GIVEN DATA:
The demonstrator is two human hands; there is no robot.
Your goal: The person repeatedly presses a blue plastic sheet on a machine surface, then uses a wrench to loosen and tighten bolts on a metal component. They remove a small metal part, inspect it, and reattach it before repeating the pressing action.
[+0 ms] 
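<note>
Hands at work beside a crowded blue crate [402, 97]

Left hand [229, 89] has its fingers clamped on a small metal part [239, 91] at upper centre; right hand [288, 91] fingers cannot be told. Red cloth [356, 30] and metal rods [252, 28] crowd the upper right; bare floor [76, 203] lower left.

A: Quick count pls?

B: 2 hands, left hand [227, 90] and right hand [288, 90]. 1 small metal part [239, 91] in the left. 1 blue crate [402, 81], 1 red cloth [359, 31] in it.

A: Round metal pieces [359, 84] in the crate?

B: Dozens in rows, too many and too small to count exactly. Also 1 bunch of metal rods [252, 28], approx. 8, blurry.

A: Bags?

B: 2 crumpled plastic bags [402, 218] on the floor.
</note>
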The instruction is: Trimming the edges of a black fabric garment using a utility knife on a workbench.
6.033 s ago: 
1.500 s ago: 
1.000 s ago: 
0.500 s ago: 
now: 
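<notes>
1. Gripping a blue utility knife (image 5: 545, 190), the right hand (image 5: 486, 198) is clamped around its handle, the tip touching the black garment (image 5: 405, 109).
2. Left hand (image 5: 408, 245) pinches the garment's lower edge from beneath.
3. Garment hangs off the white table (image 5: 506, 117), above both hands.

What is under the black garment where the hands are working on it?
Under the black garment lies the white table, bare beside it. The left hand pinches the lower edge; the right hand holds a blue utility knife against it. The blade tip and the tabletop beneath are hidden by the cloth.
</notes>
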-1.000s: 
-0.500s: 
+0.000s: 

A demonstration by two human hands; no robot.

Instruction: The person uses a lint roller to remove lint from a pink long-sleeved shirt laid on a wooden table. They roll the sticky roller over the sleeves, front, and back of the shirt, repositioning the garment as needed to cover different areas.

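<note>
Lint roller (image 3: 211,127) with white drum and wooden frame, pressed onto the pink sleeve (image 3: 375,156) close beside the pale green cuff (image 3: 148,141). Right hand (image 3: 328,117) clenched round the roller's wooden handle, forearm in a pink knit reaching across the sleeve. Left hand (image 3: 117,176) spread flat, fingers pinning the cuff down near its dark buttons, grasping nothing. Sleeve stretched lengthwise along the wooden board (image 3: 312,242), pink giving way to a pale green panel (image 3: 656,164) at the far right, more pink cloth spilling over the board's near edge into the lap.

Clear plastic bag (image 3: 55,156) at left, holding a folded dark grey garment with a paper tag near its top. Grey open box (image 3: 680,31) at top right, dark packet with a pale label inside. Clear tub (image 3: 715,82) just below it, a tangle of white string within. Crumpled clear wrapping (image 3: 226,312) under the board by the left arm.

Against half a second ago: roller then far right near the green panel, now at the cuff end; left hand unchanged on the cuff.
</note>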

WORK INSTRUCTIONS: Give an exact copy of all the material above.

TASK RESULT:
The demonstrator is two human hands; there is no robot.
Your goal: The person repeatedly presses a blue plastic sheet on a machine surface, then uses a wrench to loosen and tighten bolts on a metal component. They remove a small metal part, inspect it, and reattach it before repeating the pressing action.
[+0 ms] 
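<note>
Hands at work beside a crowded blue crate [402, 97]

Left hand [229, 89] has its fingers clamped on a small metal part [239, 91] at upper centre; right hand [288, 91] fingers cannot be told. Red cloth [356, 30] and metal rods [252, 28] crowd the upper right; bare floor [76, 203] lower left.

A: Quick count pls?

B: 2 hands, left hand [227, 90] and right hand [288, 90]. 1 small metal part [239, 91] in the left. 1 blue crate [402, 81], 1 red cloth [359, 31] in it.

A: Round metal pieces [359, 84] in the crate?

B: Dozens in rows, too many and too small to count exactly. Also 1 bunch of metal rods [252, 28], approx. 8, blurry.

A: Bags?

B: 2 crumpled plastic bags [402, 218] on the floor.
</note>
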The instruction is: Trimming the edges of a black fabric garment using a utility knife on a workbench.
6.033 s ago: 
1.500 s ago: 
1.000 s ago: 
0.500 s ago: 
now: 
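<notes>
1. Gripping a blue utility knife (image 5: 545, 190), the right hand (image 5: 486, 198) is clamped around its handle, the tip touching the black garment (image 5: 405, 109).
2. Left hand (image 5: 408, 245) pinches the garment's lower edge from beneath.
3. Garment hangs off the white table (image 5: 506, 117), above both hands.

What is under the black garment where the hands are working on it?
Under the black garment lies the white table, bare beside it. The left hand pinches the lower edge; the right hand holds a blue utility knife against it. The blade tip and the tabletop beneath are hidden by the cloth.
</notes>
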-1.000s: 
-0.500s: 
+0.000s: 

A demonstration by two human hands; no robot.

Instruction: The person uses a lint roller to remove lint from a pink long-sleeved shirt laid on a wooden table. They roll the sticky roller over the sleeves, front, and back of the shirt, repositioning the garment as needed to cover different areas.

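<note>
Lint roller (image 3: 211,127) with white drum and wooden frame, pressed onto the pink sleeve (image 3: 375,156) close beside the pale green cuff (image 3: 148,141). Right hand (image 3: 328,117) clenched round the roller's wooden handle, forearm in a pink knit reaching across the sleeve. Left hand (image 3: 117,176) spread flat, fingers pinning the cuff down near its dark buttons, grasping nothing. Sleeve stretched lengthwise along the wooden board (image 3: 312,242), pink giving way to a pale green panel (image 3: 656,164) at the far right, more pink cloth spilling over the board's near edge into the lap.

Clear plastic bag (image 3: 55,156) at left, holding a folded dark grey garment with a paper tag near its top. Grey open box (image 3: 680,31) at top right, dark packet with a pale label inside. Clear tub (image 3: 715,82) just below it, a tangle of white string within. Crumpled clear wrapping (image 3: 226,312) under the board by the left arm.

Against half a second ago: roller then far right near the green panel, now at the cuff end; left hand unchanged on the cuff.
</note>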

Nothing else is part of this answer.